* Required work:
Everything in the records must be copied exactly, apart from the pictures.

* Exercise input:

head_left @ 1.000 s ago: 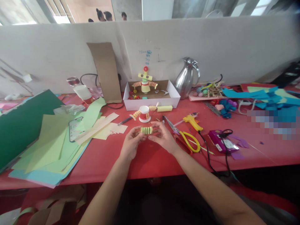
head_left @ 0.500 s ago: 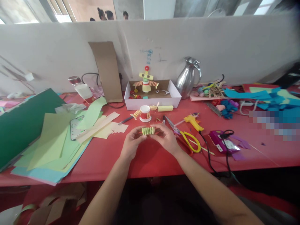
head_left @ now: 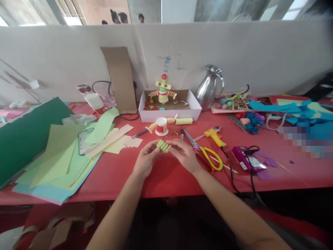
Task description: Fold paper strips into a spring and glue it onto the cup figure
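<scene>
Pinched at centre frame betw. left hand (head_left: 144,161) & right hand (head_left: 183,155): folded paper spring (head_left: 163,146), long axis tilted down-right, fingertips shut on both ends.

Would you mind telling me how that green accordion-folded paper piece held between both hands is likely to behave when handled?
The folded paper spring is pinched between the left hand and right hand. Its thin pleats suggest it is probably very light and springy, stretching or squashing easily. Being paper, it would likely crush or tear under a firm grip.
</scene>
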`<state>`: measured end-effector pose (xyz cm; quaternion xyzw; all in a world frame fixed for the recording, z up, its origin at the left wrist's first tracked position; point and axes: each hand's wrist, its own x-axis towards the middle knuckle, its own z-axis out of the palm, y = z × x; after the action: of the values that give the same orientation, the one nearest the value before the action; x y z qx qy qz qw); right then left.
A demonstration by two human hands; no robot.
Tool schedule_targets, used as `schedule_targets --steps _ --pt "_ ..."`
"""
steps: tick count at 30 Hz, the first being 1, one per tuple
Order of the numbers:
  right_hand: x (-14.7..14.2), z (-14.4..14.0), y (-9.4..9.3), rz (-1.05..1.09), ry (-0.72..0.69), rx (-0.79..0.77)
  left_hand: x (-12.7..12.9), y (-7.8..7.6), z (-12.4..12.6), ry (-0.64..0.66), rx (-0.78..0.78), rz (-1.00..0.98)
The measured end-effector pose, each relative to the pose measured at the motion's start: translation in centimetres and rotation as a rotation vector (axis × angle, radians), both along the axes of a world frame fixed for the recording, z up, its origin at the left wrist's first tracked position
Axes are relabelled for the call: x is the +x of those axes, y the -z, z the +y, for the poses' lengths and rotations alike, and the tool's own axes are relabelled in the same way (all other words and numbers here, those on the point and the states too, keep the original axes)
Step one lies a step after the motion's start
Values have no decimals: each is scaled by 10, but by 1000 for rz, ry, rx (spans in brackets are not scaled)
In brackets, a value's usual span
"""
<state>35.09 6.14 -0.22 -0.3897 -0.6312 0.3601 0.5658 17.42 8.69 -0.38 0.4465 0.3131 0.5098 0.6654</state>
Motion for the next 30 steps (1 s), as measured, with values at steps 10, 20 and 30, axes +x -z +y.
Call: schedule_targets --steps 10,20,30 --pt "0 0 2 -75 48 30 0 -3 -5 106 105 163" --pt "9 6 -13 -218 -28 -28 6 2 -4 -121 492 435" --pt "23 122 -61 -239 134 166 -3 5 -3 -637 459 494"
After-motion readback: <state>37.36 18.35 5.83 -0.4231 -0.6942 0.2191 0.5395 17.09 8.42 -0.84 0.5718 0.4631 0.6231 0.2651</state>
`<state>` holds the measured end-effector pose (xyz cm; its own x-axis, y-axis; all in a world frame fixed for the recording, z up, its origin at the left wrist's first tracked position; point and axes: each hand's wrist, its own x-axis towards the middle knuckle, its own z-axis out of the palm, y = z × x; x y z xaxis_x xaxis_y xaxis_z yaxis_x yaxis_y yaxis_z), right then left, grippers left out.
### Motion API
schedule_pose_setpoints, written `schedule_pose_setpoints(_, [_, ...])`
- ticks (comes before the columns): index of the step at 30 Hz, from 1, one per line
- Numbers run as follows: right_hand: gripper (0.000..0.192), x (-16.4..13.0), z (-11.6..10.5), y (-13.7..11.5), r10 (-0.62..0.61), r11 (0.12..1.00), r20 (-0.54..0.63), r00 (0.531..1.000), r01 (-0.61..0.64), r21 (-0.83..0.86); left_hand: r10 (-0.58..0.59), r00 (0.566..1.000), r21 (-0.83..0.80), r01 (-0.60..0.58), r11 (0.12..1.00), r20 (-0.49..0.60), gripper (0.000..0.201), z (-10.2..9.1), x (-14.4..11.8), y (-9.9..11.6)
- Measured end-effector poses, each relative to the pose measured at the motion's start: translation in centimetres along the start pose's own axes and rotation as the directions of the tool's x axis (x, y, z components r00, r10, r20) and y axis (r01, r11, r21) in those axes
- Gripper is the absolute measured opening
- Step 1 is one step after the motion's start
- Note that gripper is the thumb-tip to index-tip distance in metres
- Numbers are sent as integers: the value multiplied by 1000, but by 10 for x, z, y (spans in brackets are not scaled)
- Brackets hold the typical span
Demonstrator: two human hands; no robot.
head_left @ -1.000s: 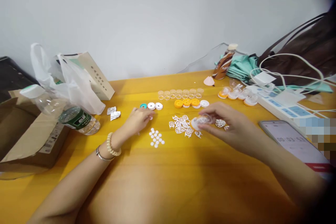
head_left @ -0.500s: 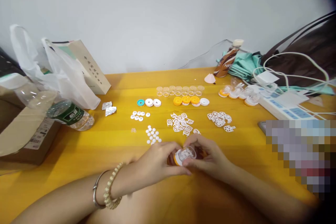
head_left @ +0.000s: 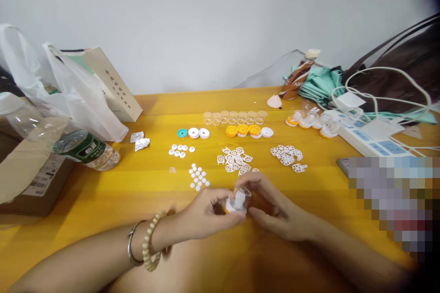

* Result of the task:
head_left @ 1.000 s ago: 
head_left @ 0.500 s ago: 
head_left @ now: 
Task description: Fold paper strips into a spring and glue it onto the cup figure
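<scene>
Pinched at centre frame betw. left hand (head_left: 144,161) & right hand (head_left: 183,155): folded paper spring (head_left: 163,146), long axis tilted down-right, fingertips shut on both ends.

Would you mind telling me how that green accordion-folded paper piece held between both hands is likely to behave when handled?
The folded paper spring is pinched between the left hand and right hand. Its thin pleats suggest it is probably very light and springy, stretching or squashing easily. Being paper, it would likely crush or tear under a firm grip.
</scene>
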`<state>`: measured end-effector pose (xyz cm; quaternion xyzw; all in a world frame fixed for the recording, z up, its origin at the left wrist's first tracked position; point and axes: each hand's wrist, its own x-axis towards the middle knuckle, its own z-axis out of the palm, y = z × x; after the action: of the values that give the same orientation, the one nearest the value before the action; x y z qx qy qz qw); right then left.
A demonstration by two human hands; no robot.
Tool schedule_targets, used as `schedule_targets --steps _ --pt "_ ..."`
"""
steps: tick count at 30 Hz, the first being 1, one per tuple
Order of the numbers:
  right_hand: x (-14.7..14.2), z (-14.4..14.0), y (-9.4..9.3), rz (-1.05..1.09), ry (-0.72..0.69), rx (-0.79..0.77)
  left_hand: x (-12.7..12.9), y (-7.8..7.6), z (-12.4..12.6), ry (-0.64..0.66), rx (-0.78..0.78), rz (-1.00..0.98)
The measured end-effector pose, each relative to the pose measured at the motion's start: translation in centimetres and rotation as a rotation vector (axis × angle, radians), both along the axes of a world frame fixed for the recording, z up, its origin at the left wrist's first tracked position
Axes are relabelled for the call: x is the +x of those axes, y the -z, z the +y, for the poses' lengths and rotations alike, and the tool's own axes are relabelled in the same way (all other words and numbers here, those on the point and the states too, keep the original axes)
Step one lies a step after the motion's start
Values have no decimals: each is scaled by 10, but by 1000 for rz, ry, rx (spans in brackets are not scaled)
In brackets, a value's usual span
"""
<state>35.09 6.14 -0.22 -0.3897 -0.6312 0.3601 0.5658 17.42 8.69 -0.38 0.4465 0.3131 0.5098 0.6654</state>
Motion for the next 30 steps (1 s), as measured, with values at steps 10, 20 and 30, axes +x -z +y.
Call: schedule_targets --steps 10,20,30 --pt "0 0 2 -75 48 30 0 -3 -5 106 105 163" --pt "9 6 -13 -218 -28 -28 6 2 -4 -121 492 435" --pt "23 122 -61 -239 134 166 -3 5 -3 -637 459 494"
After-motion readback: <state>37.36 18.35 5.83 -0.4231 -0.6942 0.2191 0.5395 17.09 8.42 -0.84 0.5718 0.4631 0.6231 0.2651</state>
`<state>` holds the measured end-effector pose (xyz cm; its own x-axis, y-axis; all in a world frame fixed for the recording, z up, its origin at the left wrist's first tracked position; point and axes: each hand's wrist, its own x-axis towards the middle knuckle, its own z-axis out of the palm, y = z × x; x y z xaxis_x xaxis_y xaxis_z yaxis_x yaxis_y yaxis_z), right then left, grippers left out.
### Motion API
schedule_pose_setpoints, written `schedule_pose_setpoints(_, [_, ...])`
- ticks (comes before the columns): index of the step at 30 Hz, from 1, one per line
- Numbers run as follows: right_hand: gripper (0.000..0.192), x (-16.4..13.0), z (-11.6..10.5), y (-13.7..11.5), r10 (-0.62..0.61), r11 (0.12..1.00), r20 (-0.54..0.63), r00 (0.531..1.000), r01 (-0.61..0.64), r21 (-0.83..0.86); left_hand: r10 (-0.58..0.59), r00 (0.566..1.000), r21 (-0.83..0.80), r01 (-0.60..0.58), r11 (0.12..1.00), r20 (-0.49..0.60), gripper (0.000..0.201), z (-10.2..9.1), x (-14.4..11.8), y (-9.9..11.6)
- Measured end-effector poses, each relative to the pose measured at the motion's start: translation in centimetres along the start pose's own axes and rotation as the directions of the tool's x axis (x, y, z components r00, r10, r20) and y axis (r01, r11, r21) in those axes
- Gripper is the absolute measured opening
- Step 1 is one step after the motion's start
- Note that gripper is the thumb-tip to index-tip distance in metres
- Numbers are sent as integers: the value multiplied by 1000, but by 10 for x, z, y (spans in brackets are not scaled)
- Brackets hold the typical span
Demonstrator: two human hands; no robot.
head_left @ -1.000s: 
head_left @ -0.500s: 
head_left @ +0.000s: 

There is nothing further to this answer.